Tombstone for electronic ballast is typically shunted (internal shunt has 1 wire connection, external shunt has a jumper wire). Electronic ballast has 3 wires for tombstone instead of 6. To reuse the old tombstones, simply hook up both wires from your existing tombstone to the one wire from the new ballast.

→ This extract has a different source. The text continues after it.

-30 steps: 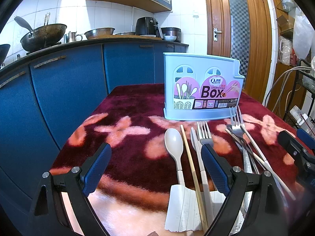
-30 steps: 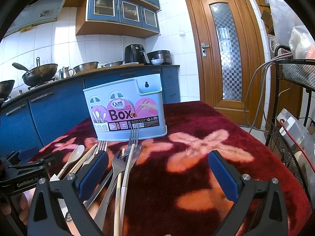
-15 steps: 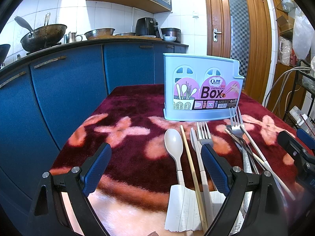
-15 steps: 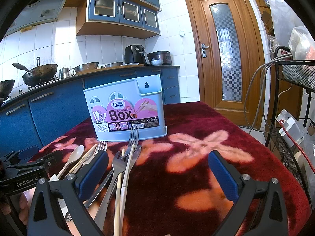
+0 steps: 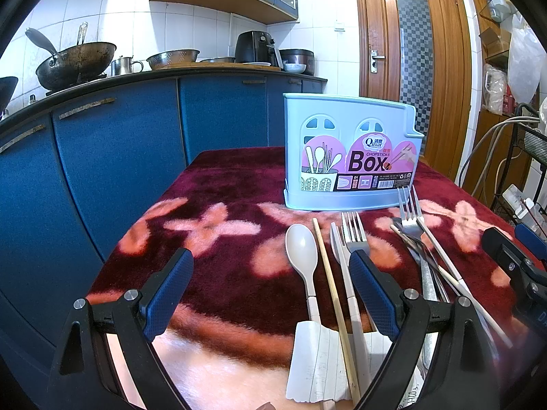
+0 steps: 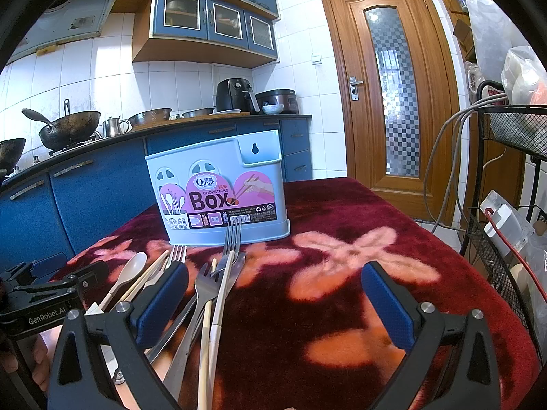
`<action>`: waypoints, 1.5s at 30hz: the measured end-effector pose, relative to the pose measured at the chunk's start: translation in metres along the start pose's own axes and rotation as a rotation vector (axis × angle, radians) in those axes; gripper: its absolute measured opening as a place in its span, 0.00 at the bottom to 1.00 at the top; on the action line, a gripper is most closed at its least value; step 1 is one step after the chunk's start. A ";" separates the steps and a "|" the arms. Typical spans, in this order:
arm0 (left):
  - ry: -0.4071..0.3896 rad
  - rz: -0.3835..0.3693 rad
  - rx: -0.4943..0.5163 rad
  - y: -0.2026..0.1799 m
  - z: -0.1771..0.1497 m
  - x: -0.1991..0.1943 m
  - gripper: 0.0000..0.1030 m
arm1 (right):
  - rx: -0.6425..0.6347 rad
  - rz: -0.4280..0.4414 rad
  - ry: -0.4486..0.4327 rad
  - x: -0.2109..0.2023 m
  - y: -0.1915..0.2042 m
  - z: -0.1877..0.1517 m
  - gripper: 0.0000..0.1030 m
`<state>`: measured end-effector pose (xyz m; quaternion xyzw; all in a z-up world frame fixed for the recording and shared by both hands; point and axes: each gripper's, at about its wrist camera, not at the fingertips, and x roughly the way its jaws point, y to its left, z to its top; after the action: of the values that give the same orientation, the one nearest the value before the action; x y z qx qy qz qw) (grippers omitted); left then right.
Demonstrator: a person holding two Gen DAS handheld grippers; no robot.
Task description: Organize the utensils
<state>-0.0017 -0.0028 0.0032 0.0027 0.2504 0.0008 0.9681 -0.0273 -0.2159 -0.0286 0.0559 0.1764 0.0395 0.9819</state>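
left wrist view: the left gripper (image 5: 270, 294) hovers low over the counter (image 5: 212, 184), fingers (image 5: 169, 288) spread wide apart and holding nothing. the chopsticks box (image 5: 352, 152) stands upright further back on the red floral cover. between it and the gripper lie the utensils: a white spoon (image 5: 302, 249), a wooden chopstick (image 5: 328, 273) just beside it, a white knife (image 5: 338, 249) and a fork (image 5: 354, 234) partly hidden behind the right-hand finger. a second group, fork (image 5: 408, 212) and pale chopstick (image 5: 444, 259), is stacked crosswise to the right. a paper slip (image 5: 307, 358) lies under the spoon handle.

right wrist view: the right gripper (image 6: 273, 302) is also spread wide and empty. its left-hand finger sits close above the overlapping forks (image 6: 232, 239) and the chopstick (image 6: 205, 335). the box (image 6: 218, 198) is just beyond the fork tines.

hazards, as judgement: the stacked pieces touch one another, so closing on one may drag or lift a neighbour. thin chopsticks lie flat in deep pile and may slip from the pads. the box looks light; a utensil driven against its wall could tip or slide it. the two grippers work close together and could collide.
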 end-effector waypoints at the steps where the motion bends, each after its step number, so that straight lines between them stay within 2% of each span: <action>1: 0.000 0.000 0.000 0.000 0.000 0.000 0.91 | 0.000 0.000 0.000 0.000 0.000 0.000 1.00; 20: -0.005 0.000 -0.001 0.000 0.001 -0.001 0.91 | -0.002 -0.001 -0.002 0.000 0.000 0.000 1.00; 38: -0.068 0.011 0.011 -0.003 0.001 -0.012 0.91 | -0.005 0.002 -0.024 -0.007 0.002 -0.003 1.00; 42: -0.062 0.008 0.006 -0.002 0.001 -0.012 0.91 | -0.005 0.002 -0.013 -0.006 0.002 -0.001 1.00; 45: -0.042 -0.017 -0.012 0.002 0.005 -0.011 0.91 | -0.002 0.006 0.027 0.001 -0.001 0.005 1.00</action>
<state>-0.0092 -0.0008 0.0131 -0.0050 0.2299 -0.0059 0.9732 -0.0246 -0.2178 -0.0245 0.0551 0.1893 0.0436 0.9794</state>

Sounds way more complicated than it is.


----------



## Podagrower (Mar 16, 2008)

I started a little remodel job this week, and while stripping fluorescent fixtures (have to provide written documentation of proper disposal), I noticed the ballast had never been changed on many of the fixtures. It's an old building, so I started looking for "No PCB" on the ballasts, not there. That means they are pretty old, so I start looking. Date code stamped (I mean imprinted with tools, not ink stamped) 1 70. Yep, 40 year old ballasts, still in operation.


----------



## Control Freak (Mar 8, 2008)

They dont make things like they used to :whistling2::whistling2:


----------



## Greenblinker (Aug 4, 2008)

Podagrower said:


> I started a little remodel job this week, and while stripping fluorescent fixtures (have to provide written documentation of proper disposal), I noticed the ballast had never been changed on many of the fixtures. It's an old building, so I started looking for "No PCB" on the ballasts, not there. That means they are pretty old, so I start looking. Date code stamped (I mean imprinted with tools, not ink stamped) 1 70. Yep, 40 year old ballasts, still in operation.

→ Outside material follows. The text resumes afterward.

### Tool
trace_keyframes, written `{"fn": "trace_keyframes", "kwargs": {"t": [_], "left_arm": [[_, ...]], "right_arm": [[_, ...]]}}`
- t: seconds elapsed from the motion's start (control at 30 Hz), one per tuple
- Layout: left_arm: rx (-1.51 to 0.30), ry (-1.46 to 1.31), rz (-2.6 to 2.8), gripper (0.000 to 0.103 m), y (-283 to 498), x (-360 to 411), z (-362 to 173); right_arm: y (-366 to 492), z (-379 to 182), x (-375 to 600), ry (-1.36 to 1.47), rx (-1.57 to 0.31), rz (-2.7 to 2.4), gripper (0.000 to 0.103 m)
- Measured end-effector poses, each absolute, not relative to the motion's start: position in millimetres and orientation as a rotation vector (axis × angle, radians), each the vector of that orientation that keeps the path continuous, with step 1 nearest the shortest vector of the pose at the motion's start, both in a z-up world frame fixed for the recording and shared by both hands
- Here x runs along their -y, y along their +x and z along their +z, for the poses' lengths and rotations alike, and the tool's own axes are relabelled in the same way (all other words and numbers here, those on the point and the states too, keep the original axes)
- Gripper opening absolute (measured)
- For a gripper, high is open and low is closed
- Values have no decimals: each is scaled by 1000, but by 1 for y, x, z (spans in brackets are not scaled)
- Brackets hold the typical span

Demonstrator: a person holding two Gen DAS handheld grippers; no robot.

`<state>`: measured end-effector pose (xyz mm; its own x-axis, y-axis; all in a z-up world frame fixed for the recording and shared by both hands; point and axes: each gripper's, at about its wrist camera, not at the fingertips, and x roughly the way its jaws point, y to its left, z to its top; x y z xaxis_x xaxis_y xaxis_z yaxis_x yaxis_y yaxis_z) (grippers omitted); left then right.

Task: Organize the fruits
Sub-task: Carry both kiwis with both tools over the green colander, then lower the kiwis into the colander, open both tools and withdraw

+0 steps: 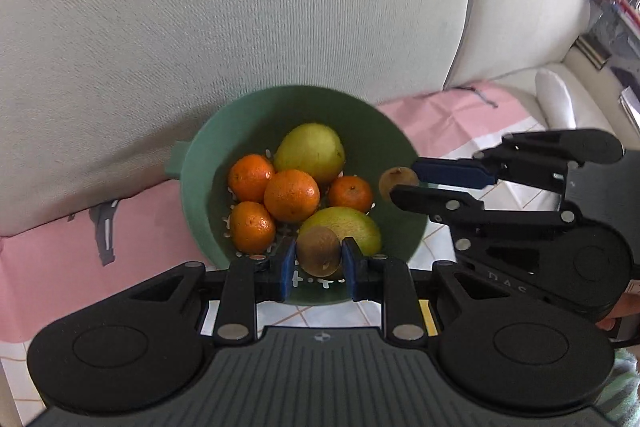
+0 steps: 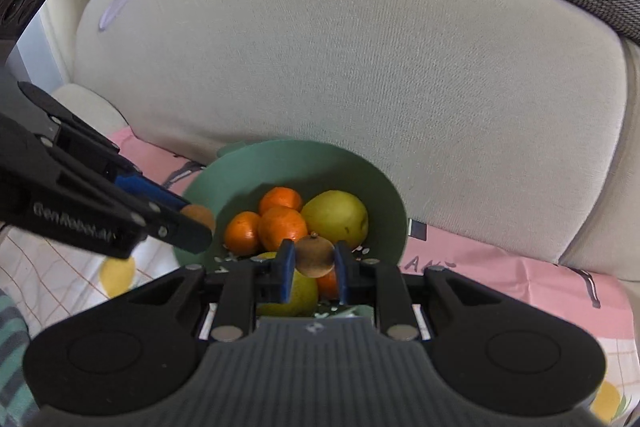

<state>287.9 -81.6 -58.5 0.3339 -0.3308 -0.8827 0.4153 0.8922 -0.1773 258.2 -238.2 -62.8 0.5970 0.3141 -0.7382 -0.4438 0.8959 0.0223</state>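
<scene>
Beside a beige sofa [image 1: 240, 7], each hand-held gripper, left [image 1: 319, 259] and right [image 2: 315, 259], is gripping a kiwi over the green bowl [image 1: 240, 131], presumably for dropping in.

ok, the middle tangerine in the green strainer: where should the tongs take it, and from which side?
Across its widest middle, coming straight down from above. The middle tangerine looks highest on the pile. A pear and other fruit crowd its sides, and the strainer wall would likely block a level approach.
</scene>
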Motion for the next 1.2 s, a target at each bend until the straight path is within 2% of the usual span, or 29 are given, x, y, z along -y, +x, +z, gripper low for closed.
{"fn": "trace_keyframes", "kwargs": {"t": [0.27,0.47,1.13,1.2], "left_arm": [[-1218,76,-459,27,310,82,-86],[-1259,42,-444,27,321,77,-99],[-1280,71,-434,28,323,77,-109],[-1280,76,-432,31,324,78,-110]], "right_arm": [[286,-87,229,-200,-898,474,17],[302,-99,230,-123,-945,482,17],[327,-116,230,18,-1026,475,18],[328,-115,233,39,-1030,467,18]]}}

I've been finding the same things at the schools we are currently at. Manufacturers info is Stamped onto the ballasts with no mention of PCBs. I'm used to the usual Advanced/Universal brand ballasts but I've been removing alot of General Electrics, Solas? and even a few Motorolas. I've seen GEs before but never heard of Sola and never new Motorola was in the lighting business.


----------



## John Valdes (May 17, 2007)

Podagrower said:


> Tombstone for electronic ballast is typically shunted (internal shunt has 1 wire connection, external shunt has a jumper wire). Electronic ballast has 3 wires for tombstone instead of 6. To reuse the old tombstones, simply hook up both wires from your existing tombstone to the one wire from the new ballast.
> 
> Sounds way more complicated than it is.

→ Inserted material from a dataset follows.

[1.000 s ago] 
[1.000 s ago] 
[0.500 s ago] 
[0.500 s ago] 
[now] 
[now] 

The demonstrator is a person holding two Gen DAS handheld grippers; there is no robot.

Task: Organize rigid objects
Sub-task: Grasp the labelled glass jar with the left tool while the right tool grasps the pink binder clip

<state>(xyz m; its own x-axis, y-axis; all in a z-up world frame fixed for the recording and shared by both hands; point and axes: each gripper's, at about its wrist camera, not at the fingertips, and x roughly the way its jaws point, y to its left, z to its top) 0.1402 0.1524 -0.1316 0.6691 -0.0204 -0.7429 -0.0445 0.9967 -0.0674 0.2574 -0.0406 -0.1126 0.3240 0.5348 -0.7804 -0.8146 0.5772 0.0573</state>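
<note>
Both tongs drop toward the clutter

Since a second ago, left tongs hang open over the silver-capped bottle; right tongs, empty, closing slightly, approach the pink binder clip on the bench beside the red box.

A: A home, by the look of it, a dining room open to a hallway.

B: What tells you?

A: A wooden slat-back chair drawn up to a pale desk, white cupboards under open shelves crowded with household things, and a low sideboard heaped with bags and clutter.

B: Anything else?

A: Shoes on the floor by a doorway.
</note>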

No problem with the wiring as the wiring scheme is on both ballasts. What advantage is there to the electronic ballast? If they last twice as long as magnetic then okay. I guess if I have to use electronic that's okay too. Just more money. Thanks


----------



## tam (Oct 21, 2008)

HARRY304E said:


> The ballasts have copper coils in them:thumbup:


do you recall how much? and the difficulty of opening it up?


----------



## bobelectric (Feb 24, 2007)

Copper was a lot more 2 years ago!


----------



## user4818 (Jan 15, 2009)

I took some T12 ballasts to the scrapyard once. They told me I can throw them in the dumpster outside.


----------



## Celtic (Nov 19, 2007)




----------



## Theriot (Aug 27, 2011)

Just did a job where I replace fourty two lights. Left the old ones there one night and they are gone. This was just yesterday. The GC is lolling into it. Our deal was I keep them. I use Thea for GCs. I put whips on them for temp lights in other jobs. Works well, I don't have to keep replacing temp lights or the GC doesn't have to buy them. If some gets messed up oh well they were free and I'll get more.


----------



## HARRY304E (Sep 15, 2010)

tam said:


> do you recall how much? and the difficulty of opening it up?


There is a small copper coil in them and you can pry them open with a screw driver but I really don't think it is worth the time.


----------



## 347sparky (May 14, 2012)

John Valdes said:


> I would like to come up on some T-12 ballasts in the trash. I would take every one of them. My basement has six 8' fixtures and one is always out because of a magnetic ballast.
> Whats the deal on the conversion to T-8? Same tombstones? Just rewire? I know the electronic ballast was double the price. I can still buy new T-12 ballasts. I think?


 
Did some conversions from t-12 to t-8 8' fixtures in a truck shop. Same tombstones, single pin, just rewire like it shows on the diagram. Its a little different. If you had the option a 4 lamp 8' fixture works better, less length to fire the lamps.


----------



## pudge565 (Dec 8, 2007)

My neighbor used to bring old ballasts home from work and burn them. He then took the copper and scraped it.


----------



## freeagnt54 (Aug 6, 2008)

John Valdes said:


> I would like to come up on some T-12 ballasts in the trash. I would take every one of them. My basement has six 8' fixtures and one is always out because of a magnetic ballast.
> Whats the deal on the conversion to T-8? Same tombstones? Just rewire? I know the electronic ballast was double the price. I can still buy new T-12 ballasts. I think?



How much are you getting 4 lamp t8s for? I think you can get them for $8-$12 depending on your buying power at the supply house (homedepot is like $13-$14 last I checked. 

They sell retrofit kits to convert 8ft t12 to a 4 lamp t8 it has tombstones, tombstone plates, and ballast cover. I'm not sure how much they run but I have installed hundreds of them.


----------